How Rapid Tooling Is Revolutionizing Manufacturing

Rapid tooling is used to speed up more traditional tooling and molding methods for prototyping or limited volume production. ✅

Leon Huang: Rapid Direct Author

How Rapid Tooling Is Revolutionizing Manufacturing

Though injection molding is largely recognized as the most cost efficient technique for mass producing parts or products, there is one area in the process that still causes major headaches for manufacturers: tooling and mold making. Thanks to manufacturing innovations, however, Rapid Tooling is gaining in momentum and enabling businesses to decrease turnaround times for product development and, ultimately, time-to-market.

What is Rapid Tooling?

Rapid tooling, also known as RT, is an approach in which rapid prototyping processes, such as 3D Printing, are used to speed up more traditional tooling and molding methods for prototyping or limited volume production.

The Rapid Tooling approach consists of transforming CAD models into physical tools or molds using rapid production methods, drastically reducing development cycles for products. The 3D printed or machined molds—though not well suited for large volume production—allow manufacturers to test and evaluate the design and quality of a tool before ramping up into full scale production.

There are two main Rapid Tooling techniques employed: direct and indirect. In direct Rapid Tooling, rapid prototyping processes are used to manufacture the actual core and cavity mold inserts. This approach is particularly useful for creating tools that are geometrically complex. Indirect rapid tooling, on the other hand, uses rapid prototyping processes to create a master pattern, which is then used to produce a tool using soft tooling (primarily for plastic production) or sacrificial models (primarily for metal investment casting).
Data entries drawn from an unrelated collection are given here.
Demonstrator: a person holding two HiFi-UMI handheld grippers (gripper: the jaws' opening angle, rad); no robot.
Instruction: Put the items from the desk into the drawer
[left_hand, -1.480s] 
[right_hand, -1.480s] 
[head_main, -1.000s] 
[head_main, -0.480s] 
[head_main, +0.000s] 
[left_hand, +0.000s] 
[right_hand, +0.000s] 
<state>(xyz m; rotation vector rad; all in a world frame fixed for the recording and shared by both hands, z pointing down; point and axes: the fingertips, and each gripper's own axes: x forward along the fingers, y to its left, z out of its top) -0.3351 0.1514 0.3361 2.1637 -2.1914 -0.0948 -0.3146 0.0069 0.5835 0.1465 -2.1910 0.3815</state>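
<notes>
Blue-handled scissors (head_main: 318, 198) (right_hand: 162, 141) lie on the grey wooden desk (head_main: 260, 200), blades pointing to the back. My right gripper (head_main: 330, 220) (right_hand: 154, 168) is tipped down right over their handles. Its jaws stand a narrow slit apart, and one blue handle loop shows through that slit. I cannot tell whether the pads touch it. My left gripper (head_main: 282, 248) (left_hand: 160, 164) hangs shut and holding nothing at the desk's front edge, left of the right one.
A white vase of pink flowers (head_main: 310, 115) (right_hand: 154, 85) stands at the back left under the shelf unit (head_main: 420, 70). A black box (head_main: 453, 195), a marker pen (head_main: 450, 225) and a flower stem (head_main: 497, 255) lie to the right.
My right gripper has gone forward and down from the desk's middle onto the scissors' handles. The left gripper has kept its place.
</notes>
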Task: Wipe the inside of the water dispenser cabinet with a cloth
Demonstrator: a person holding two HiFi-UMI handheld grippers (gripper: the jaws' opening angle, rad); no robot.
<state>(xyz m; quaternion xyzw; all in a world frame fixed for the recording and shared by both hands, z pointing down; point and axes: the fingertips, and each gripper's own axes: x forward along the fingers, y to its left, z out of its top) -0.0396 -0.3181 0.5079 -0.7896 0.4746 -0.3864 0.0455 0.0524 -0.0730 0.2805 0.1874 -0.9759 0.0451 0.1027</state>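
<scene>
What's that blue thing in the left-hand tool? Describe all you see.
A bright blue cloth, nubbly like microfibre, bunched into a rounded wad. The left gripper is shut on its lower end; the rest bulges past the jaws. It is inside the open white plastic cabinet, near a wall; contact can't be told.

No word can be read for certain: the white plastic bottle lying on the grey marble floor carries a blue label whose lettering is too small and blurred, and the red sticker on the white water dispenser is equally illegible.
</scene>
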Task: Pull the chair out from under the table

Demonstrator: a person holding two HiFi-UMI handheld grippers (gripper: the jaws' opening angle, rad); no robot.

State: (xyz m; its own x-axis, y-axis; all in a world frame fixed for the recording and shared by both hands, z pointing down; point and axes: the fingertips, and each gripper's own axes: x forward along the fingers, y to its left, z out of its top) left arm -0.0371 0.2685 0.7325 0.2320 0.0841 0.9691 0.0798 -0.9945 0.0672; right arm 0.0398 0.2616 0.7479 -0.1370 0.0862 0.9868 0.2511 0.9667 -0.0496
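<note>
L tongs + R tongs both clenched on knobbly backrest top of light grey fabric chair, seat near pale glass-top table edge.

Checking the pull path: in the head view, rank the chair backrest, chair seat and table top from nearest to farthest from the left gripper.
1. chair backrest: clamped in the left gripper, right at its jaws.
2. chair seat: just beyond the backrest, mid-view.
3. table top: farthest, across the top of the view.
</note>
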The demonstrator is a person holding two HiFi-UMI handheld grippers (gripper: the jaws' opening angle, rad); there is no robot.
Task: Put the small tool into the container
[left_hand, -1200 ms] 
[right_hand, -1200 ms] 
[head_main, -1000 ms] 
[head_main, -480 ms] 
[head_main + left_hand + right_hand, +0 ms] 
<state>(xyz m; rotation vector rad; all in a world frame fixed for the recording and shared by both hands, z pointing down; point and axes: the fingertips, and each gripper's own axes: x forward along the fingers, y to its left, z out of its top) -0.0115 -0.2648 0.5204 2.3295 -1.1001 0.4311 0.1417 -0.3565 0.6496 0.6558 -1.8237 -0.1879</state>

How 3D printing is enabling rapid tooling

3D printing, or additive manufacturing, is a key process for enabling Rapid Tooling. Various 3D printing methods, including fused deposition modeling (FDM), stereolithography (SLA), selective laser sintering (SLS) and binder jetting, can be used to produce master patterns for soft tooling or direct tools and molds.

In various industries, 3D printing is increasingly being used to produce jigs, fixtures and tools that can speed up the production process and reduce costs significantly. The technology, which builds parts layer by layer using a range of polymer or metal materials, can cost-effectively produce one-off pieces on demand. Additive manufacturing also creates unique opportunities for complex geometries, which are impossible to achieve using traditional manufacturing processes.

By leveraging 3D printing for Rapid Tooling applications, manufacturers can benefit from functional mold prototypes, which can be tested and evaluated for quality and performance. 3D printed tools can also be used to fulfill small series production runs or customized, one-off parts. In the jewelry industry, for instance, 3D printed wax models can be cast with precious metals to create intricate and finely detailed pieces. In the automotive sector, 3D printed tools are increasingly being used to streamline production and cut costs for prototyping.

For large volume production, once a 3D printed prototype mold has been tested and verified, more conventional tooling practices, such as CNC Machining, can be employed to produce industrial-grade tooling. In these cases, additive manufacturing allows for the tool design to be tested and optimized before investing in an industrial tool.

Benefits of Rapid Tooling

  • Cost

In the injection molding process, the high cost of tooling is amortized through mass production. In other words, because the cost of the mold is often the largest investment and the subsequent injection molding is low cost, the more parts produced using a single mold, the lower the cost-per-part. For prototyping or small batch production, however, traditional mold making techniques cannot be financially justified.

Rapid Tooling has a huge cost advantage for manufacturers compared to conventional tools, with savings of up to 95%. These dramatically lower costs enable manufacturers to prototype tools and molds and tweak and refine designs with more flexibility. The cost also makes tooling more accessible in many cases, for manufacturers with tighter budgets.

  • Faster time-to-market

Tied to the cost benefit of Rapid Tooling is the speed at which tools can be produced. Though conventional tooling processes can take months to deliver, Rapid Tooling can shorten lead times to weeks or even days.

These rapid turnaround times early in the product development process help to speed up the overall time-to-market for businesses and enable more flexible production.

  • Product optimization

A third benefit of Rapid Tooling has to do with product development itself. While the cost and length of conventional tooling processes limits the iterations of a given part, Rapid Tooling makes it possible to tweak and improve a mold’s design until a product has the desired properties and functions. Consequently, any design faults can be identified and addressed before production, saving additional time and costs down the line.

Unlike some Rapid Prototyping, Rapid Tooling also enables manufacturers to test and evaluate functional prototypes before moving into production. In other words, prototypes made via Rapid Tooling are not simply concept models, they can be evaluated in the same ways as the final product would.

Moreover, molds made using a Rapid Tooling approach can ultimately fulfill production series made up of thousands of parts.